- **Exercise description**
Copy out, from the entries below, each line holding the string "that".
%%
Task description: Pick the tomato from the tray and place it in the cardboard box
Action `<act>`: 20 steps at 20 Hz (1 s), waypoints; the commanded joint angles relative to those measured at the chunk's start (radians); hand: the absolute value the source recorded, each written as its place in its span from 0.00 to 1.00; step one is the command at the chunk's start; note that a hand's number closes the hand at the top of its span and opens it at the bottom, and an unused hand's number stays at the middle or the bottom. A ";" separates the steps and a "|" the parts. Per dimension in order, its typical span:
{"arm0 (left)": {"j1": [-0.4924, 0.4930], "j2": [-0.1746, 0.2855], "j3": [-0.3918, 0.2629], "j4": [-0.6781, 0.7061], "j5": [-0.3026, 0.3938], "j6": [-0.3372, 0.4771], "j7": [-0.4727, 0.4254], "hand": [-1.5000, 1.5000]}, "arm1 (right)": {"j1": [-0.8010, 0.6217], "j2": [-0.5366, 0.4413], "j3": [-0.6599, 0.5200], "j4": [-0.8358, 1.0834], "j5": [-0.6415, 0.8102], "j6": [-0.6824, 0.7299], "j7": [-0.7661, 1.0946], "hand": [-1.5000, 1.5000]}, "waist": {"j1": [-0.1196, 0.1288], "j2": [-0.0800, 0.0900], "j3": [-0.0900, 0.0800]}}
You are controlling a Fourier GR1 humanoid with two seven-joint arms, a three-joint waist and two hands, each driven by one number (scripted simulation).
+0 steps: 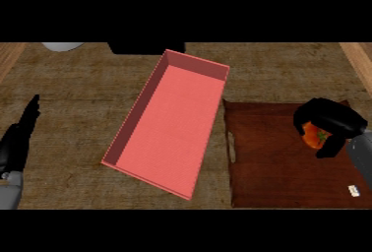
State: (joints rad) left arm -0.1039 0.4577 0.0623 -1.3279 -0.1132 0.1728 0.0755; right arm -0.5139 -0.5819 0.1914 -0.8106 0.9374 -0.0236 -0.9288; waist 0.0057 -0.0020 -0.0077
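Note:
A red-orange tomato (315, 136) lies on the dark brown tray (272, 162) at the right. My right hand (333, 120) arches over it, fingers and thumb curled round the fruit, which shows only between them. The long pink-red box (170, 128) lies open at the middle of the counter, slanted, with nothing inside. At the left edge my left hand (18, 135) rests open, fingers pointing up, well away from the box.
A white round object (62, 46) and a black object (145, 47) sit at the counter's far edge. Pale wooden strips (359, 59) border the counter at both sides. A small white tag (354, 190) shows on my right forearm.

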 commanded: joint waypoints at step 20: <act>-0.010 0.026 0.076 0.041 -0.012 -0.048 -0.021 0.50 | -0.253 0.175 -0.187 -0.330 -0.169 0.162 0.376 1.00 | -0.012 -0.001 0.007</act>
State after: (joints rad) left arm -0.0801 0.4456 0.0973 -1.3475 -0.1376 0.1560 0.0758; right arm -0.7300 -0.4480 0.0005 -1.0400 0.8018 0.0924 -0.5854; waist -0.0043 -0.0047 -0.0005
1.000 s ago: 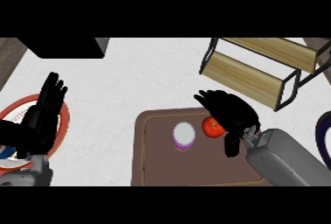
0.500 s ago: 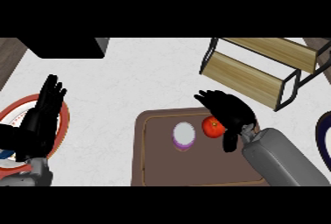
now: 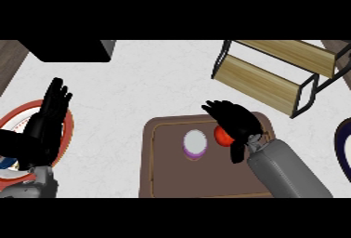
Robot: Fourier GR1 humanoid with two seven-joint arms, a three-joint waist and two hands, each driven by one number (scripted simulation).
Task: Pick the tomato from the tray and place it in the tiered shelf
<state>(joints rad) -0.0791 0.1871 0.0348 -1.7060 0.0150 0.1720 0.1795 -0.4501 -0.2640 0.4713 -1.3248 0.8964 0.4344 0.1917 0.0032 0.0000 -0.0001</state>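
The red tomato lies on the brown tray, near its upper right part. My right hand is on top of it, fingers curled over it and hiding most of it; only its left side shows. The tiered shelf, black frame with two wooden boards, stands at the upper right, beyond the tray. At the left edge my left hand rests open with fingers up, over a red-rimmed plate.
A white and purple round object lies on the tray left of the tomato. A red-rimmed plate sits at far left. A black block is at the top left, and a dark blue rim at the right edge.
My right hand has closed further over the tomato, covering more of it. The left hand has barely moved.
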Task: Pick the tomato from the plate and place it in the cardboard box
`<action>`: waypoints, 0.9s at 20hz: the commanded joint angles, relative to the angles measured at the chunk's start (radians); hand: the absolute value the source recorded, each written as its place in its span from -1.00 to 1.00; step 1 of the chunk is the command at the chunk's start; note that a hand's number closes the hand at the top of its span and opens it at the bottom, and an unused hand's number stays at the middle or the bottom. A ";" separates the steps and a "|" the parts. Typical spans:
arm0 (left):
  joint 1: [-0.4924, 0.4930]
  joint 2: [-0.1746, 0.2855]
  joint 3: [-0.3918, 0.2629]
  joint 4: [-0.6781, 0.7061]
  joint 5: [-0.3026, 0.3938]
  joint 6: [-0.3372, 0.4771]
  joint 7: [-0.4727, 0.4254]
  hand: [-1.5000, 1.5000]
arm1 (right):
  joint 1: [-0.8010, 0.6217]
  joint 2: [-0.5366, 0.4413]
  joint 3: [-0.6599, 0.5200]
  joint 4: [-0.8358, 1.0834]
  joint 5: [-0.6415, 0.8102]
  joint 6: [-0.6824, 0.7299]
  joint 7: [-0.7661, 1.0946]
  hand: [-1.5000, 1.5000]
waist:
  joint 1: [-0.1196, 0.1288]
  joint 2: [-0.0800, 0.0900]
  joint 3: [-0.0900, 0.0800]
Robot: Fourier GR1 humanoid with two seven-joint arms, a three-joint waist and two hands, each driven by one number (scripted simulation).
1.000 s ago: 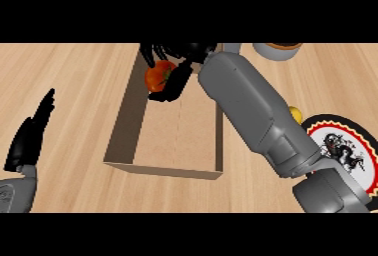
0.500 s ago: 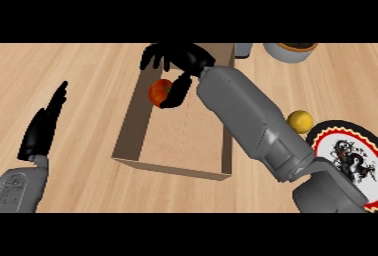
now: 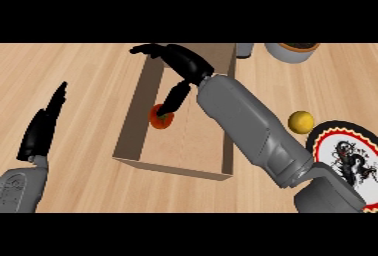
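The tomato [image 3: 161, 117] sits inside the cardboard box [image 3: 177, 169] near its left wall, well apart from the plate [image 3: 322, 140], so the placing appears done. The right hand [image 3: 188, 62] is spread open above it, grasping nothing, with one digit pointing down at the fruit. Only withdrawal seems left: the box walls flank the forearm but the way upward is free, and the left hand [image 3: 40, 132] rests open at the view's left.

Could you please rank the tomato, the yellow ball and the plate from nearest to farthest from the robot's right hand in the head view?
From the right hand:
1. tomato, inside the cardboard box, just below the hand.
2. yellow ball, on the counter to the right of the box.
3. plate, at the right edge, beyond the ball.
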 commanded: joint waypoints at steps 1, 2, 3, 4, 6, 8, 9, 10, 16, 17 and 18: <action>0.000 0.015 0.021 0.024 0.015 -0.010 -0.022 0.00 | 0.011 0.000 -0.017 -0.017 -0.105 -0.060 -0.049 -1.00 | -0.011 0.000 0.000; -0.007 -0.011 0.001 0.016 -0.012 0.022 0.006 0.00 | 0.004 0.000 -0.041 -0.027 -0.145 -0.072 -0.048 -1.00 | -0.011 0.000 0.001; -0.016 0.007 0.012 -0.005 0.001 0.002 0.033 0.00 | -0.010 0.000 -0.069 -0.003 -0.164 -0.056 -0.063 -1.00 | -0.023 -0.003 0.001; -0.007 0.000 0.014 0.013 0.007 0.006 -0.009 0.00 | -0.023 0.000 -0.097 0.009 -0.195 -0.052 -0.062 -1.00 | -0.028 -0.002 0.000; -0.009 0.024 0.033 -0.001 0.021 -0.013 0.018 0.00 | -0.043 0.000 -0.135 0.051 -0.230 -0.030 -0.074 -1.00 | -0.037 -0.004 0.001; 0.066 0.003 0.023 -0.001 0.004 0.014 -0.033 0.00 | -0.082 0.000 -0.180 0.095 -0.245 -0.016 -0.096 -1.00 | -0.043 -0.004 0.000; 0.047 -0.020 0.010 -0.018 -0.011 0.041 -0.009 0.00 | -0.100 -0.048 -0.215 0.115 -0.259 0.072 -0.114 -1.00 | -0.058 -0.004 0.001; 0.022 0.019 0.036 0.014 0.009 0.007 -0.013 0.00 | -0.084 -0.030 -0.214 0.154 -0.251 0.070 -0.152 -1.00 | -0.054 0.003 0.001; 0.034 0.009 0.041 -0.005 0.006 0.024 0.003 0.00 | -0.069 -0.196 -0.257 0.244 -0.256 0.209 -0.215 -1.00 | -0.068 0.000 0.002; 0.037 0.030 0.038 -0.027 0.008 -0.001 0.007 0.00 | -0.088 -0.168 -0.274 0.267 -0.262 0.161 -0.211 -1.00 | -0.057 0.000 0.002; 0.031 0.007 0.046 0.029 0.009 0.027 -0.033 0.00 | -0.082 -0.246 -0.277 0.268 -0.264 0.232 -0.229 -1.00 | -0.063 0.008 0.001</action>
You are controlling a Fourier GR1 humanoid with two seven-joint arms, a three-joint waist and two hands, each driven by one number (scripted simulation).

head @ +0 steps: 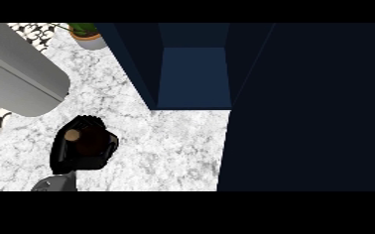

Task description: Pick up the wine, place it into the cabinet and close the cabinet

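Though label unreadable, wine (92,140) in left hand (70,159).

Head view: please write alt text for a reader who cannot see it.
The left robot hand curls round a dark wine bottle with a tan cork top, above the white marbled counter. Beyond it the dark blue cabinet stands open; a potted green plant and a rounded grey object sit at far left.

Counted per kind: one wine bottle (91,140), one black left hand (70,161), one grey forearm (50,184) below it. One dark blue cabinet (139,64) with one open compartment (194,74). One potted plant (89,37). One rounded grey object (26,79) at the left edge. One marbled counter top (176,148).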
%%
- **Solution for this task**
Action `<act>`: 20 steps at 20 Hz (1 s), waypoints; the commanded joint angles relative to those measured at the chunk's start (radians); hand: the absolute value the source recorded, each written as its place in its span from 0.00 to 1.00; step one is the command at the chunk's start; note that a hand's number closes the hand at the top of its span and opens it at the bottom, and an unused hand's number stays at the middle or the bottom. A ";" separates the steps and a "|" the parts. Per dimension in order, its typical span:
`<action>`: waypoints, 0.9s at 20hz: the commanded joint angles, relative to the angles measured at the chunk's start (radians); hand: the absolute value the source recorded, each written as its place in its span from -1.00 to 1.00; step 1 of the chunk is the command at the chunk's start; note that a hand's number closes the hand at the top of its span and opens it at the bottom, and an unused hand's number stays at the middle or the bottom. A ";" separates the steps and a "|" the parts. Typical spans:

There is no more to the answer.